Wow, Bank of America is going to offer up to 30 free trades per month if you have a combined $25,000 or more in deposit accounts with them. And, it publishes (see screen shot to right) its other discount rates if you don't meet that criteria. I think this is a problem for the discount brokers (BTW - I can not profile E*Trade as part of this post) because this combination makes BofA a powerhouse that can survive the ups and downs of the stock market (when it is a bear market people trade less). Plus, it services almost half the US households, at least according to this BusinessWeek article.

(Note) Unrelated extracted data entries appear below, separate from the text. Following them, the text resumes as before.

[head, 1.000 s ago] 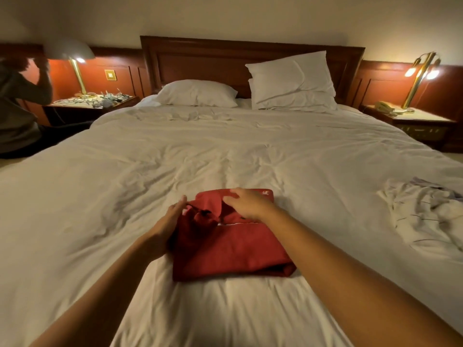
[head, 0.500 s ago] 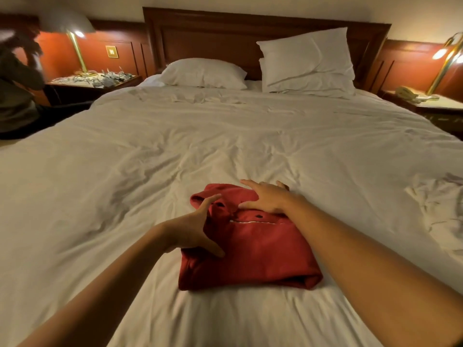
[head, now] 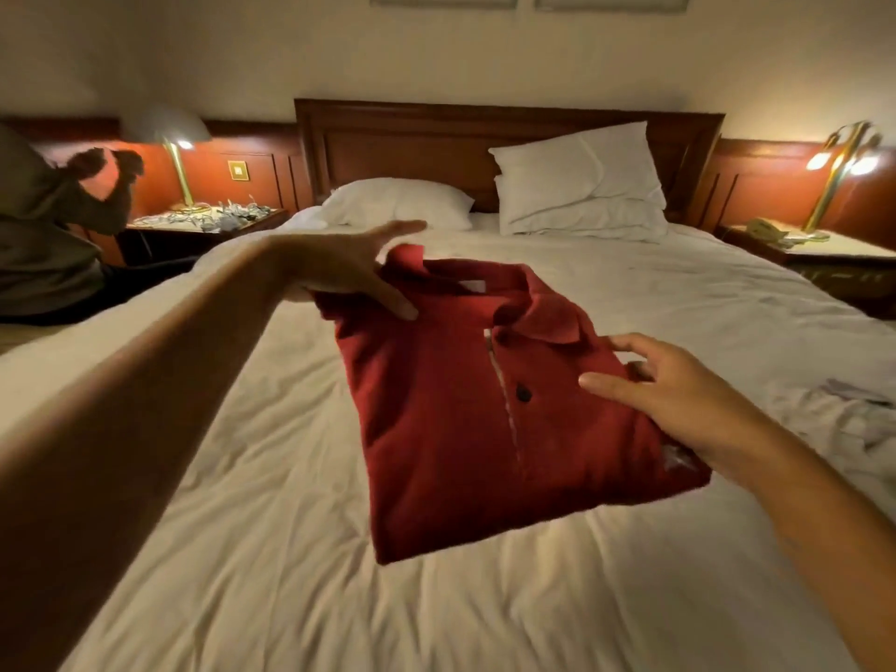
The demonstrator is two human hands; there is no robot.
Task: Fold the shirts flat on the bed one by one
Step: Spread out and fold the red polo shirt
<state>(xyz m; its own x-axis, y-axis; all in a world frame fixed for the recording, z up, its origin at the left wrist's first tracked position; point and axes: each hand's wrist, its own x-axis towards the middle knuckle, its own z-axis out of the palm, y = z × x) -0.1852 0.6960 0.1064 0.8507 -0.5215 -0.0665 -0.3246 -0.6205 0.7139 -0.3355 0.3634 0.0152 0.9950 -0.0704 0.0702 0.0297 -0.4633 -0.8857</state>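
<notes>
Lying near the red shirt (head: 451,429) is a pale shirt (head: 853,424).

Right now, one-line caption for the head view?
Left hand and right hand hold a folded red polo shirt above the bed.

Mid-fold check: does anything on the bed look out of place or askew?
The folded red shirt is skewed and tilted, pinched between the left grip and right grip, and its collar is rumpled. A crumpled pale shirt lies unfolded at the right edge of the bed. Nothing looks spilled or damaged.
</notes>
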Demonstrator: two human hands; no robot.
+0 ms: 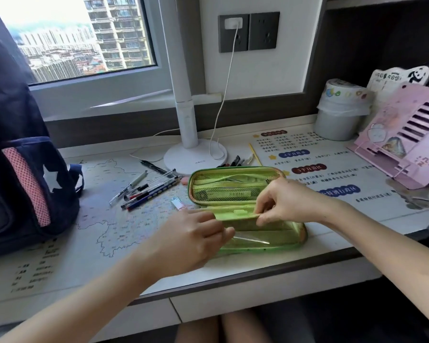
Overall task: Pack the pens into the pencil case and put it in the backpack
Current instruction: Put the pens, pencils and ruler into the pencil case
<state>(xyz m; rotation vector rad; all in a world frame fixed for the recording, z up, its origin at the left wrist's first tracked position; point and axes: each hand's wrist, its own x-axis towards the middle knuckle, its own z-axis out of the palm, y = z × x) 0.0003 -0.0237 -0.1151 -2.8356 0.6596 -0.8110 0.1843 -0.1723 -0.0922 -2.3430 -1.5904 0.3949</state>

Bank of America has checking, credit cards (old MBNA), and brokerage making it unique. WellsFargo offers a similar combination of services and free trades at the very high end. AmericanExpress also had a free trade program a few years back, but as I recall they got killed on the transaction fees. We even had the strategy with Harrisdirect when we combined services with Harris Bank. The problem with our strategy was we didn't have a large enough footprint of Harris Bank customers to draw from, but we were working hard at offers right up until the acquisition went through.
WellsFargo and Harrisdirect are/were not big enough. American Express certainly is, but doesn't have the banking products. BofA has all of that plus 5,700 locations and 16,000 ATM machines to use for marketing. Plus, really the fee on the stock trade is not that important.
What??? Yes it isn't that important. Sure if you day trade, the fee is an issue especially for same day/same side orders, but for the people that BofA is going after (the masses) they don't trade that often (as I recall 4 trades per year or so) and if they are trading in 100 share lots, they should care even less about the price. Check out the stock charts below for the major brokers and you'll see why. For example, 100 shares of Schwab would be $1722 plus your trade price. Does it bother you if the price of the transaction was $1722 or $1732? If you wait long enough once you've decided to make a trade you can cost yourself more than that. Try chasing a stock up or down while placing a limit order and you'll see what I mean. That's why having a sound plan, tools, and research are more important.
So, what if BofA doesn't have the tools. If you are serious enough, you can get research and trading ideas from The Street.com, Motley Fool, Yahoo Finance, and others. Heck, you could go to Bloggingstocks.com for ideas. You want research, you have to pay for it. Charting and other tools you can find elsewhere. At the end of the day, BofA should scare all of the discount brokers because of their reach, ability to bundle price, and 1:1 marketing capabilities. If you are with a discount broker (which I am not), why are you there other than price? I'm sure you go elsewhere for trading ideas and the latest news and information. Now you can use those same sources and trade for free if you are a Bank of America customer.